:: What you will do ::
Your task is to copy each line of the material that includes "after".

+++ Source information

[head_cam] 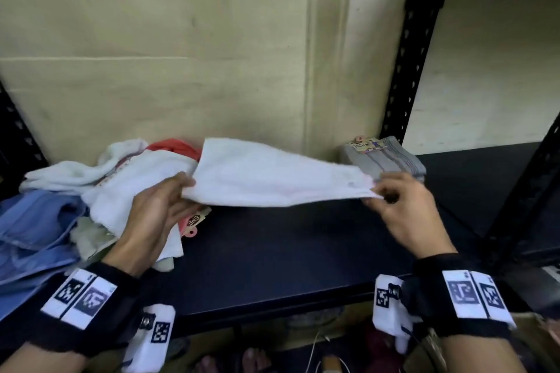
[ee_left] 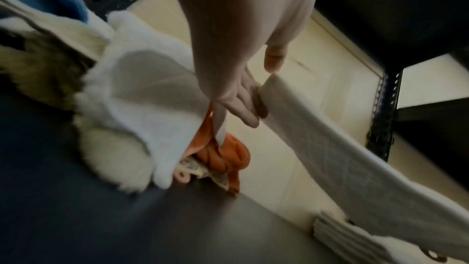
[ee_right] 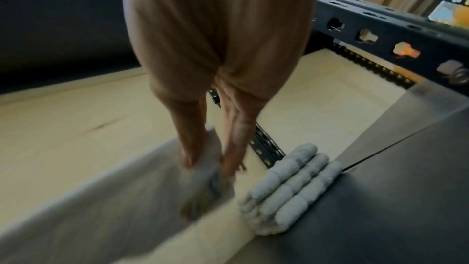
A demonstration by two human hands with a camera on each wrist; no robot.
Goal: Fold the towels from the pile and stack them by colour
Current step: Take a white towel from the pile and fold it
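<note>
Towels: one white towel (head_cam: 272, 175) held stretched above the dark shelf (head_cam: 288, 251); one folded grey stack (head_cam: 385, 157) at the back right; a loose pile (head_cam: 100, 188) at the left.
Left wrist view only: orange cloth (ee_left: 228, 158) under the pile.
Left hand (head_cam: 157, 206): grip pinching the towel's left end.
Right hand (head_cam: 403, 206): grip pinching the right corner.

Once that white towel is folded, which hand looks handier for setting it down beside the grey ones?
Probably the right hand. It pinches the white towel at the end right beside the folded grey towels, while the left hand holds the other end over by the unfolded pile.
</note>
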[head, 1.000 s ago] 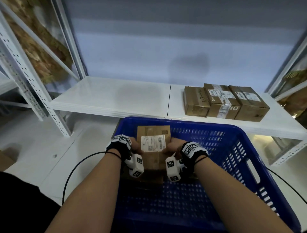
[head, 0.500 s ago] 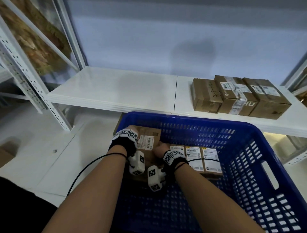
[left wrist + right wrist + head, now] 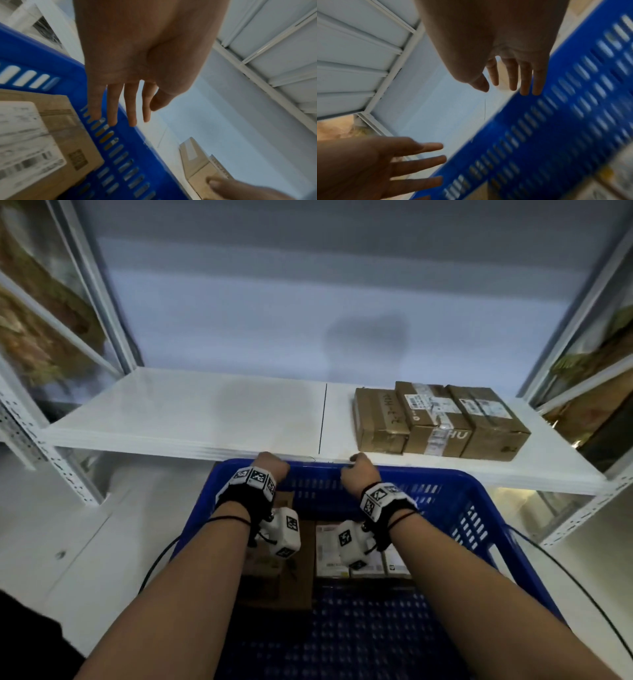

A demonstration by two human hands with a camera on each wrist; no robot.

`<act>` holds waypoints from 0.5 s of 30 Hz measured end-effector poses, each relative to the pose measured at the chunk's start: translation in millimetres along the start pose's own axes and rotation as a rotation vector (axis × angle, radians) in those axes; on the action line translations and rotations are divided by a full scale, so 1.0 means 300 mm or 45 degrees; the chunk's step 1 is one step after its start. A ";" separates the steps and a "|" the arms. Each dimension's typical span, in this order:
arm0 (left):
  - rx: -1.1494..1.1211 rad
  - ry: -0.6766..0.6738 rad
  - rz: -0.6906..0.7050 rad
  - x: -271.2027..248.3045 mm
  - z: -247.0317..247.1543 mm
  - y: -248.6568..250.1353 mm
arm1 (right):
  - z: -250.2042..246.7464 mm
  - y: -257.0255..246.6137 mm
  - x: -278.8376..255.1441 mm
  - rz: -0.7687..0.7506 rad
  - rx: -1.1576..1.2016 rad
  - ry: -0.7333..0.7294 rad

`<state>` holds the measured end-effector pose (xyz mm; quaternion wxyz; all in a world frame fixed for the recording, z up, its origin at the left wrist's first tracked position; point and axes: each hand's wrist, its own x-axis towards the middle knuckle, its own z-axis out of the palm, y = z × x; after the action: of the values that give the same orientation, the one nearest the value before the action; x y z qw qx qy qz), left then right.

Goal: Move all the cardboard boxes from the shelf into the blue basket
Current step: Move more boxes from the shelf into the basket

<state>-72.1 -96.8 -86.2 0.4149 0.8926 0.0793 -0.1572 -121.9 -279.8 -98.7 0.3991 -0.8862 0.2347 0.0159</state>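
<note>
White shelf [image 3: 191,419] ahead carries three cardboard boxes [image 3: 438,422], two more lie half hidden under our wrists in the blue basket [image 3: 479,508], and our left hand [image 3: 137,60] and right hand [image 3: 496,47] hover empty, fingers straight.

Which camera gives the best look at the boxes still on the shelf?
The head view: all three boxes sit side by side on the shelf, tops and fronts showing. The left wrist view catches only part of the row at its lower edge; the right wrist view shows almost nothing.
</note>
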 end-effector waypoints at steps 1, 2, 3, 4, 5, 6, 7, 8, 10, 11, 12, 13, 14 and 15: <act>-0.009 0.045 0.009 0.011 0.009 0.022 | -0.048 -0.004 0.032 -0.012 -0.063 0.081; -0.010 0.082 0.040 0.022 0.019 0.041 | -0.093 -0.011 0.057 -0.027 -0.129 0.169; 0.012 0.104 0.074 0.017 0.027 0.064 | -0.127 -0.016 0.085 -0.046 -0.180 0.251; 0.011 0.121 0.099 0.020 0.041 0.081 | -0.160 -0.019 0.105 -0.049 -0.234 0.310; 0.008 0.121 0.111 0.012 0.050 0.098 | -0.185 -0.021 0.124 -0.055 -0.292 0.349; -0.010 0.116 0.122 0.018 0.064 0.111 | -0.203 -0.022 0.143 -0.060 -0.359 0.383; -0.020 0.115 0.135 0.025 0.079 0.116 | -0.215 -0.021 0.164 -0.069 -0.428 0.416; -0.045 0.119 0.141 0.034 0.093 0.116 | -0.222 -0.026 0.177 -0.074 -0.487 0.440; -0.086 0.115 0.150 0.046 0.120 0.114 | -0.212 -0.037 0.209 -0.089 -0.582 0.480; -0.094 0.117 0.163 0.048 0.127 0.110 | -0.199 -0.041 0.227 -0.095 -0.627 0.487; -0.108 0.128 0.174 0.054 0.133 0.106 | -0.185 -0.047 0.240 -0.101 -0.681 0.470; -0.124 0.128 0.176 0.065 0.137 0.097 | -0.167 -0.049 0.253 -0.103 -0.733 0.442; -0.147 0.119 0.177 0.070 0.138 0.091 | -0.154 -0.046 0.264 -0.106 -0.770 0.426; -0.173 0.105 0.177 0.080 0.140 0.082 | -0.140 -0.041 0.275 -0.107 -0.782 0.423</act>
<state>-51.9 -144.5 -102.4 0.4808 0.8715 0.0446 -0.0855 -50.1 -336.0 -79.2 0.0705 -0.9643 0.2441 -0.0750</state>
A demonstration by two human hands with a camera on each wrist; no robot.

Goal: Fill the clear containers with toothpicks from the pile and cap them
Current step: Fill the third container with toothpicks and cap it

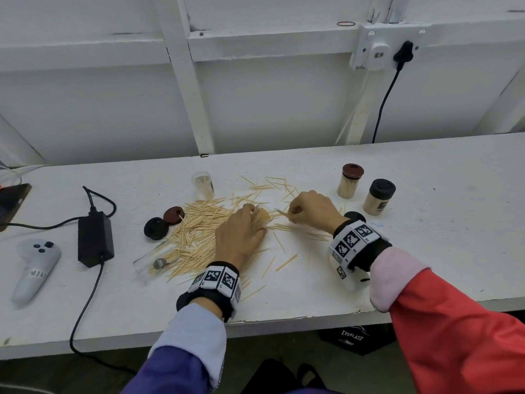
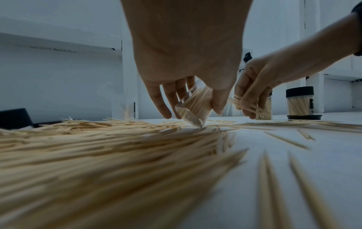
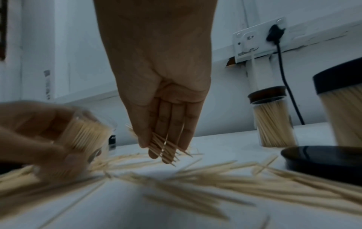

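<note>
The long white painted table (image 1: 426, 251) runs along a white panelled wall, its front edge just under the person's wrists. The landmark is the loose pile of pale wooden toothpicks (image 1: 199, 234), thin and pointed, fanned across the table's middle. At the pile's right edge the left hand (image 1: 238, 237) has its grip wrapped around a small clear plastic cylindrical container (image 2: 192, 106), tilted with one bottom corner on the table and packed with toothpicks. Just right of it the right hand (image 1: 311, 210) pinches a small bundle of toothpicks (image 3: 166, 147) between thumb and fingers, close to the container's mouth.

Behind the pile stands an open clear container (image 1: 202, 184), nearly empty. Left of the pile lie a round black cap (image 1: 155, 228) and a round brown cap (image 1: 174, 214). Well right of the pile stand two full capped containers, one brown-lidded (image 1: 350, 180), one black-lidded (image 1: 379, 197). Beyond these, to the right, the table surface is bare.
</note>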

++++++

:: Finished task ::
`<act>` holds waypoints from 0.5 s of 30 Hz measured end-effector poses, each relative to the pose measured at the chunk's start: translation in millimetres along the start pose's own axes and rotation as a rotation vector (axis × angle, radians) in those axes; on the action line translations and rotations are divided by a full scale, so 1.0 means 300 mm or 45 degrees; the chunk's step 1 is one step after its start. A ";" separates the steps and a "|" the arms. Each dimension's typical span, in this order:
`<state>` holds the measured end-effector pose (xyz mm; quaternion wxyz; all in a world frame fixed for the recording, z up, its origin at the left wrist's first tracked position; point and axes: each hand's wrist, its own x-axis towards the middle knuckle, its own z-axis out of the palm, y = z × x; after the action: of the values that give the same orientation, the one nearest the value before the action; x y z qw qx qy qz), left then right.

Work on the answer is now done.